And while they pondered, shaken, a call from their Red Lensman mother impinged upon their consciousness.

"You are together? Good! I have been so worried about Kim going into that trap. I have been trying to get in touch with him, but I cannot reach him. You children, with your greater power—"

She broke off as the dread import of the Five's surface thoughts became clear to her. At first she, too, was shaken, but she rallied magnificently.

"Nonsense!" she snapped; not in denial of an unwelcome fact, but in sure knowledge that the supposition was not and could not be a fact. "Kimball Kinnison is alive. He is lost, I know—I last heard from him just before he went into that hyperspatial tube—but I did not feel him die. And if he died, no matter where or when or how, I would most certainly have felt it. So don't be idiots, children, please. Think—really think! I am going to do something—somehow—but what? Mentor the Arisian? I've never called him and I'm terribly afraid that he might not be willing to do anything. I could go there and make him do something, but that would take so long—tell me, what shall I—what can I do?"

"Mentor, by all means," Kit decided. "The most logical, the only possible solution. I am sure that in this case he will act.

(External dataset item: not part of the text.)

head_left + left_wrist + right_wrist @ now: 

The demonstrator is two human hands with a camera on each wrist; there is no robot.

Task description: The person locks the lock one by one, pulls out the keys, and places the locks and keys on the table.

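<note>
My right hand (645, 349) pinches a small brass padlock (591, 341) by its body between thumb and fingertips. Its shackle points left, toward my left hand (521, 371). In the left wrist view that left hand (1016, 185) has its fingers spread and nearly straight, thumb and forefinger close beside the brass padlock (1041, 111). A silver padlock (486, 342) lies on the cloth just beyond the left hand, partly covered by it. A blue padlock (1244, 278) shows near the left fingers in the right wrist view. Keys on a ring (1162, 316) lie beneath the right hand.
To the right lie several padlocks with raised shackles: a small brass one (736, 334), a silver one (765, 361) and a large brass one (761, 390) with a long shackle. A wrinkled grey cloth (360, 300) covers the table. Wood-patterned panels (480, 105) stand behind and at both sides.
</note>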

It is neither necessary nor desirable to go to Arisia." Now that the Eddorians had ceased to exist, intergalactic space presented no barrier to Arisian thought, but Kit did not enlighten his mother upon that point. "Link your mind with ours." She did so.

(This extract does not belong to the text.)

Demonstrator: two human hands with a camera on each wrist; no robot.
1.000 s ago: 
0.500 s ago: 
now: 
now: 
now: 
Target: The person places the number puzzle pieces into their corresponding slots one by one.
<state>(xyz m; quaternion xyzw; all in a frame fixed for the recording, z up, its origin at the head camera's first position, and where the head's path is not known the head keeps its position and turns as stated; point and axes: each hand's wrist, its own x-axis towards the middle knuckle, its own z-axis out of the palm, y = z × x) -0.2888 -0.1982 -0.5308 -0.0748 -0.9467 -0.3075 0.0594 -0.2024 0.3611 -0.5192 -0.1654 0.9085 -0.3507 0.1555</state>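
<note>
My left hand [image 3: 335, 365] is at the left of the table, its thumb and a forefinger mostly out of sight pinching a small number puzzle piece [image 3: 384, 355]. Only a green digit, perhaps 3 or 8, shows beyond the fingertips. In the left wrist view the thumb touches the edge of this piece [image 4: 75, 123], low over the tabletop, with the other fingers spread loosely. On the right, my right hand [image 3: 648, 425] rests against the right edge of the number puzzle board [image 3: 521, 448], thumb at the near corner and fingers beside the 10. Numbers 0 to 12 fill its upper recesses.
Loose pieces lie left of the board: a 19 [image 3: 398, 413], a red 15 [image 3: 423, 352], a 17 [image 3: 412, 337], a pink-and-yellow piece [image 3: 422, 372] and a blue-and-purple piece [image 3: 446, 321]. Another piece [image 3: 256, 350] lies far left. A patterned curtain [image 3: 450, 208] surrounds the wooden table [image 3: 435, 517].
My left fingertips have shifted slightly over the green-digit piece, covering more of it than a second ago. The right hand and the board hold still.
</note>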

"Mentor of Arisia!" the clear-cut thought flashed out. "Kimball Kinnison of Klovia is not present in this, his normal space and time, nor in any other continuum which we can reach. We ask assistance."

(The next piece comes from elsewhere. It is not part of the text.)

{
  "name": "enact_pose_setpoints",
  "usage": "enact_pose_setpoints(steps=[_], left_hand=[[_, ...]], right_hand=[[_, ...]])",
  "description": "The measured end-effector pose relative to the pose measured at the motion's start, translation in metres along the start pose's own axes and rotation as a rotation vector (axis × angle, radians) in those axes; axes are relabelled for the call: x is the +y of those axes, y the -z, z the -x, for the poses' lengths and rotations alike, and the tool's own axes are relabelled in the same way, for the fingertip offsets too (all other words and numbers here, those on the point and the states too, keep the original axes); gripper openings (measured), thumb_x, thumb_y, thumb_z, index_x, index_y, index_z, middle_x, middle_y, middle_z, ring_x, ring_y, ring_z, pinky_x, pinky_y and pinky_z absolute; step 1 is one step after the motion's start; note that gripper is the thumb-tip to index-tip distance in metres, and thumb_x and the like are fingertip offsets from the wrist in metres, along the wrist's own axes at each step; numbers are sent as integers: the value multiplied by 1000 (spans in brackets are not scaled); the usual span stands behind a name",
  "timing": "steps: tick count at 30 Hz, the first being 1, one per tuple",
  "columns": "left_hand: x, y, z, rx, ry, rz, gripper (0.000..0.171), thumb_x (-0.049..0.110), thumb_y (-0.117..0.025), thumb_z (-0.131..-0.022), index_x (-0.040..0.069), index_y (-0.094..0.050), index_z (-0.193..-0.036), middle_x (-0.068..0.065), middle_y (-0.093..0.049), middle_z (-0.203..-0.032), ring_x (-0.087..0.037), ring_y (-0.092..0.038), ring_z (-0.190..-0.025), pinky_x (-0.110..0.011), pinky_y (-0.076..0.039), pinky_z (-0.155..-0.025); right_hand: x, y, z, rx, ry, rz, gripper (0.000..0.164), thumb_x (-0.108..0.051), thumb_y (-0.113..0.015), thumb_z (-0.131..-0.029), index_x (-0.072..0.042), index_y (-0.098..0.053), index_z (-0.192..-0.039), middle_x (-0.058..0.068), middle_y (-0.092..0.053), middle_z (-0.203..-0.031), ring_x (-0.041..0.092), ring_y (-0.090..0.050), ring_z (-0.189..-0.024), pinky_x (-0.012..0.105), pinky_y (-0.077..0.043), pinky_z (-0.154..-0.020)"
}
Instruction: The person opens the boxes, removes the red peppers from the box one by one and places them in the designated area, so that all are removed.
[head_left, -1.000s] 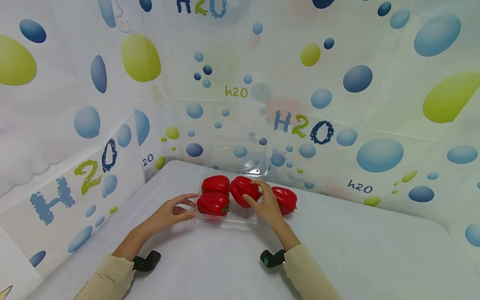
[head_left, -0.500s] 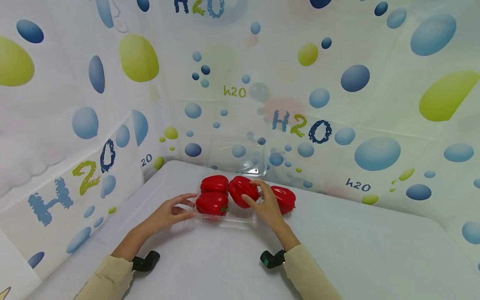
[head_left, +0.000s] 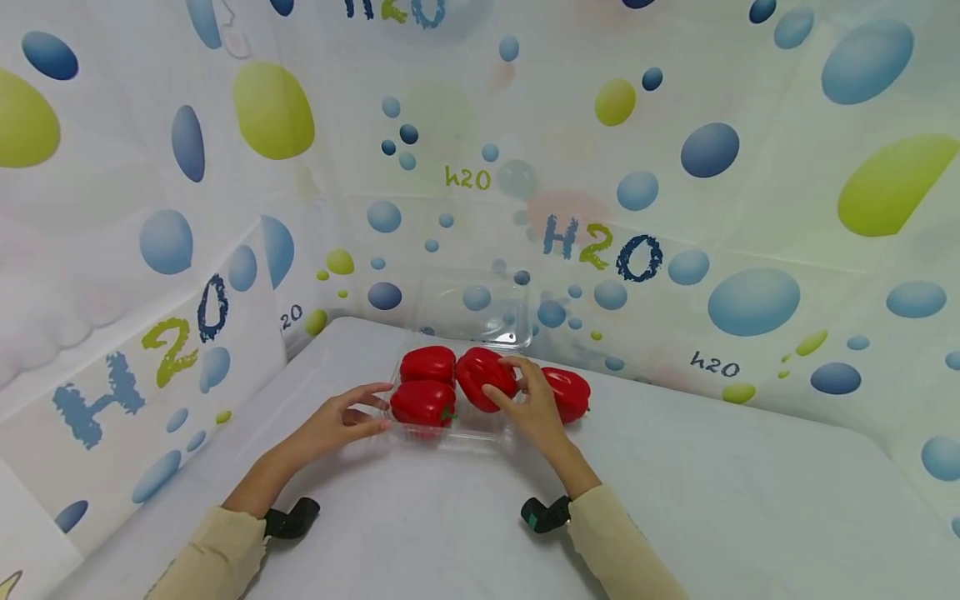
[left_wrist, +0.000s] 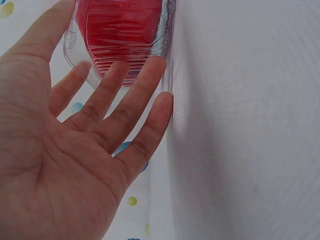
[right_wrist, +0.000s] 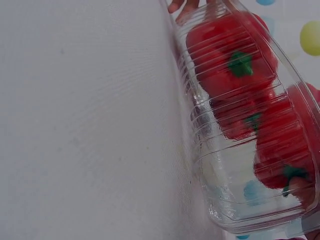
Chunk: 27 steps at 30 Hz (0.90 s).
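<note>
A clear plastic clamshell container [head_left: 450, 439] stands on the table, holding two red bell peppers, one behind [head_left: 427, 364] and one in front [head_left: 420, 403], along its left side. My right hand [head_left: 538, 410] grips a third red bell pepper [head_left: 480, 379] between thumb and fingers, over the container's right half. Through the ribbed wall in the right wrist view, this pepper [right_wrist: 285, 145] shows its green stem, with a fingertip beside it. My left hand [head_left: 336, 427] rests at the container's left end, its fingers spread and loosely extended along the wall [left_wrist: 127, 65] in the left wrist view.
Another red bell pepper [head_left: 572, 395] lies on the table just right of the container, partly behind my right hand. The clear lid [head_left: 472, 312] stands raised at the back. A white curtain [head_left: 480, 125] with blue and green dots rises behind the white table [head_left: 420, 525].
Both hands and the peppers keep their places relative to the container. Only the head view shifts slightly.
</note>
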<state>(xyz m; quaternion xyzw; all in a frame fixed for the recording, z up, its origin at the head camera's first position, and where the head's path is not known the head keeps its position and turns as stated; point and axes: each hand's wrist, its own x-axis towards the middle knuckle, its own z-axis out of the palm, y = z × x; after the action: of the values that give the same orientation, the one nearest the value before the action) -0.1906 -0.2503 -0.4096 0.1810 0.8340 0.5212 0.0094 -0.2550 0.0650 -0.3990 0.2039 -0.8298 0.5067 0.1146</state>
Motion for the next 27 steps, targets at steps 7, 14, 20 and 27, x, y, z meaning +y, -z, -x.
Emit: enact_pose_setpoints(steps=[7,14,20,27], left_hand=[[0,1,0,4,-5,-2,61,16,-69,-91,0,-42,-144,-27,-58,-122,-30,-67,-99,-32,-57,-83],[-1,0,0,-3,-5,-3,61,16,-68,-91,1,-42,-144,-27,-58,-123,-30,-67,-99,-33,-57,-84],[0,-1,0,-2,1,-5,61,17,-69,-91,1,-42,-144,-27,-58,-123,-31,-67,-99,-33,-57,-84],[0,0,0,-3,-10,-2,61,17,-68,-91,1,-41,-144,-27,-58,-123,-31,-67,-100,-33,-57,-83]], right_hand=[[-1,0,-1,3,17,-5,53,-23,-79,-82,-15,-55,-129,9,-56,-125,22,-53,-92,30,-52,-73],[-1,2,0,8,-4,4,53,-23,-78,-83,-16,-55,-130,8,-55,-124,22,-51,-93,28,-51,-70],[-1,4,2,8,7,1,53,-22,-78,-83,-16,-54,-130,8,-56,-122,22,-51,-90,26,-50,-68],[-3,5,2,11,13,-14,51,-20,-77,-83,-15,-55,-129,9,-56,-121,22,-51,-89,25,-49,-67]])
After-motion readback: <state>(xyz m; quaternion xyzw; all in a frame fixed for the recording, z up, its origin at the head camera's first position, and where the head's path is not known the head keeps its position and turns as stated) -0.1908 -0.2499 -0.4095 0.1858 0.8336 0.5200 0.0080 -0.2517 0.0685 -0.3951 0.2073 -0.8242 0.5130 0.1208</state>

"Ah, 'tis Lensman Clarrissa and the Five." Imperturbably, Mentor's mind joined theirs on the instant. "I have given the matter no attention, nor have I scanned my visualization of the Cosmic All. It may be that Kimball Kinnison has passed on from this plane of exist—"

"He has NOT!" the Red Lensman interrupted violently, so violently that her thought had the impact of a physical blow. Mentor and the Five alike could see her eyes flash and sparkle; could hear her voice crackle as she spoke aloud, the better to drive home her passionate conviction. "Kim is ALIVE! I told the children so and I now tell you so. No matter where or when he might be, in whatever possible extra-dimensional nook or cranny of the entire macrocosmic universe or in any possible aisle of time between plus and minus eternity, he could not die—he could not possibly die—without my knowing it. So find him, please—please find him, Mentor—or, if you can't or won't, just give me the littlest, tiniest hint as to how to go about it and I will find him myself!"

The Five were appalled. Especially Kit, who knew, as the others did not, just how much afraid of Mentor his mother had always been. To direct such a thought as that to any Arisian was unthinkable; but Mentor's only reaction was one of pleased interest.

"There is much of truth, daughter, in your thought," he replied, slowly. "Human love, in its highest manifestation, can be a mighty, a really tremendous thing. The force, the power, the capability of such a love as yours is a sector of the truth which has not been fully examined. Allow me, please, a moment in which to consider the various aspects of this matter."